She was quivering with the memories which her story had called up, and it was only by an effort that she checked the impulse to withdraw her hand. “Had you been there——”

“I hope I should have done as much,” he replied complacently. “But it was impossible.”

“Yes,” she said. And though she knew that her tone was cold, she could not help it. For many, many times during the last month she had pondered over his long absence and the chill of his letters. Many times she had told herself that he was treating her with scant affection, scant confidence, almost with scant respect. But then again she had reflected that she must be mistaken, that she brought him nothing but herself, and that if he did not love her he would not have sought her. And telling herself that she expected too much of love, too much of her lover, she had schooled herself to be patient, and had resolved that not a word of complaint should pass her lips.

But to assume a warmth which she did not feel was another matter. This was beyond her.

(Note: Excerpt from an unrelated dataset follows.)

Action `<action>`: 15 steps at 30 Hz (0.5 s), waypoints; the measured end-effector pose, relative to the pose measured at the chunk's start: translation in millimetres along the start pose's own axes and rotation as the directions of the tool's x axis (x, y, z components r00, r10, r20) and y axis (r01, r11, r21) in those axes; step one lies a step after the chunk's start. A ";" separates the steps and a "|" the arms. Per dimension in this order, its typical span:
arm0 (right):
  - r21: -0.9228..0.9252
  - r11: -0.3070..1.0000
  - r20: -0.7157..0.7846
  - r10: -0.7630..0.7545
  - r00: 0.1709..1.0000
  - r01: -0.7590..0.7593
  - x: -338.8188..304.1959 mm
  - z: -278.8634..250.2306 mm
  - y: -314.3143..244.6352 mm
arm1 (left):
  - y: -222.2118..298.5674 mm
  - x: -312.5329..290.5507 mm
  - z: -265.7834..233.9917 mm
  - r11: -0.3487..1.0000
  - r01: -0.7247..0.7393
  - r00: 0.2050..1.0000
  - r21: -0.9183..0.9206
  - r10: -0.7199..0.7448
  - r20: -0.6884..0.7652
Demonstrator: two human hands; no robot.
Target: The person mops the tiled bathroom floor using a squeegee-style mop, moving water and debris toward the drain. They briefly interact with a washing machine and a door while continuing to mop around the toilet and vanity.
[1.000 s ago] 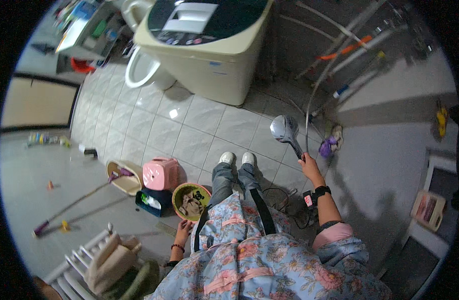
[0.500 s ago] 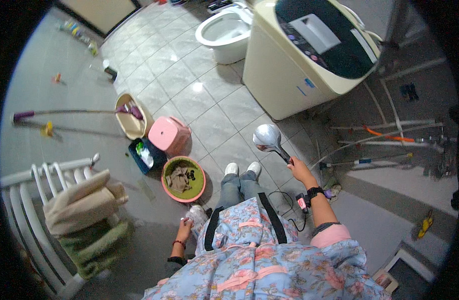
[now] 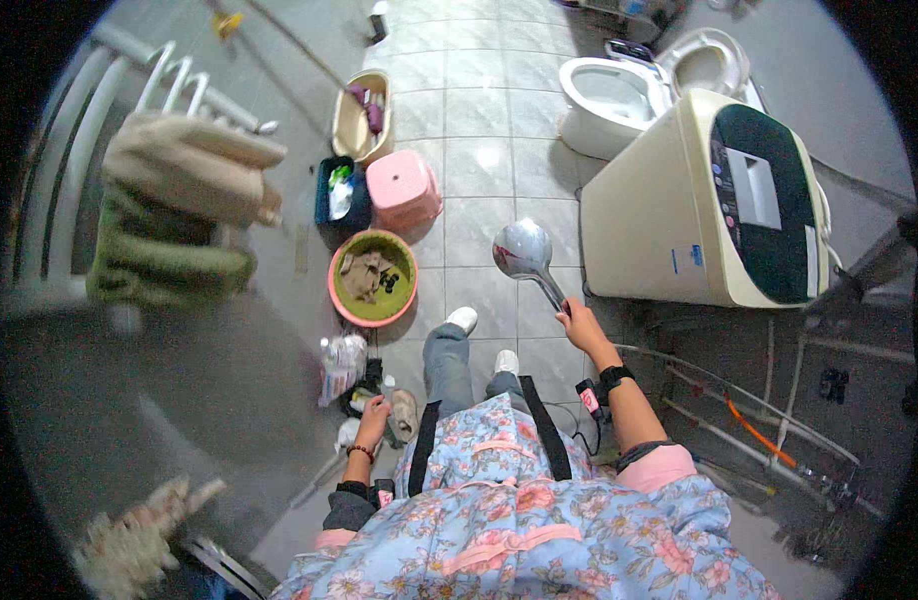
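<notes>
My right hand is closed round the handle of a shiny metal ladle. Its wide round bowl points ahead over the floor tiles. My left hand hangs low at my left side with its fingers curled, and nothing shows in it. Under and beside that hand are a pair of shoes and a clear plastic bag. Ahead of it on the floor stands a pink-rimmed basin, green inside, with a wet-looking beige cloth and a small dark item in it.
Beyond the basin stand a pink stool, a dark bin and a beige bucket. A washing machine and a toilet are on the right. Towels hang on a left rack; pipes and hoses run at lower right.
My view has turned left, so the washing machine and toilet sit farther right. My left foot has stepped ahead. The ladle stays in my right hand.
</notes>
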State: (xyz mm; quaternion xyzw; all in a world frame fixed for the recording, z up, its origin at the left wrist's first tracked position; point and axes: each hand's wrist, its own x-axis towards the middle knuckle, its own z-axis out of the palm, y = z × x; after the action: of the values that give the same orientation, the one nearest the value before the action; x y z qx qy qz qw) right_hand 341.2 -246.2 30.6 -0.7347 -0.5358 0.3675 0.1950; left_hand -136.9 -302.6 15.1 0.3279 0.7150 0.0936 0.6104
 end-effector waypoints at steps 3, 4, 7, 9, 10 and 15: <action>-0.029 0.994 0.093 -0.101 0.990 0.104 3.6 8.9 -3.3 | -26.2 -35.3 21.8 0.993 -0.075 0.996 -0.089 0.072 -0.046; -0.040 0.991 0.137 -0.119 0.983 0.125 4.7 12.0 -4.9 | -33.3 -49.2 23.9 0.999 0.001 0.999 -0.040 -0.003 -0.051; -0.054 0.990 0.261 -0.115 0.959 0.133 2.6 23.4 -8.7 | -53.4 -80.7 33.0 0.987 0.061 0.991 -0.150 -0.078 -0.105; -0.065 0.987 0.319 -0.117 0.940 0.145 -3.3 33.1 -9.5 | -71.0 -100.9 35.7 0.982 0.048 0.988 -0.183 -0.074 -0.137; -0.073 0.983 0.336 -0.133 0.933 0.166 -6.2 37.6 -9.1 | -80.0 -109.6 36.6 0.982 0.059 0.986 -0.180 -0.086 -0.142; -0.108 0.980 0.361 -0.118 0.925 0.167 -11.5 57.4 -10.5 | -130.2 -137.8 46.4 0.944 0.143 0.968 -0.297 -0.196 -0.155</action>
State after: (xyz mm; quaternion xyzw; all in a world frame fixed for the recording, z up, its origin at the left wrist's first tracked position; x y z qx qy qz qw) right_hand 289.7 -259.4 4.1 -0.6274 -0.6382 0.4404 0.0712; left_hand -134.3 -495.3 46.4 0.1641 0.7725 0.1718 0.5889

He, for his part, set down her manner to a natural depression. “Poor child!” he said, “you have had a sad time. Well, we must make up for it. As soon as we can make arrangements you must leave that gloomy house where everything reminds you of your uncle and—and we must make a fresh start. Do you know where I am taking you?”

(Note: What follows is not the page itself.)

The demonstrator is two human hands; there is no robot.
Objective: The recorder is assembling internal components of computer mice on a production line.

She saw that they had turned off the road and were following a track that scrambled upwards through the scrub that clothed the slope below the Gatehouse. It slanted in the direction of the Great House. “Not to Beaudelays?” she said.

“Yes—to Beaudelays. But don’t be afraid. Not to the house.”

“Oh no!” she cried. “I don’t think I could bear to go there to-day!”

“I know. But I want you to see the gardens. I want you to see what might have been ours, what we might have enjoyed had fortune been more kind to us! Had we been rich, Mary! It is hard to believe that you have never seen even the outside of the Great House.”

“I have never been beyond the Iron Gate.”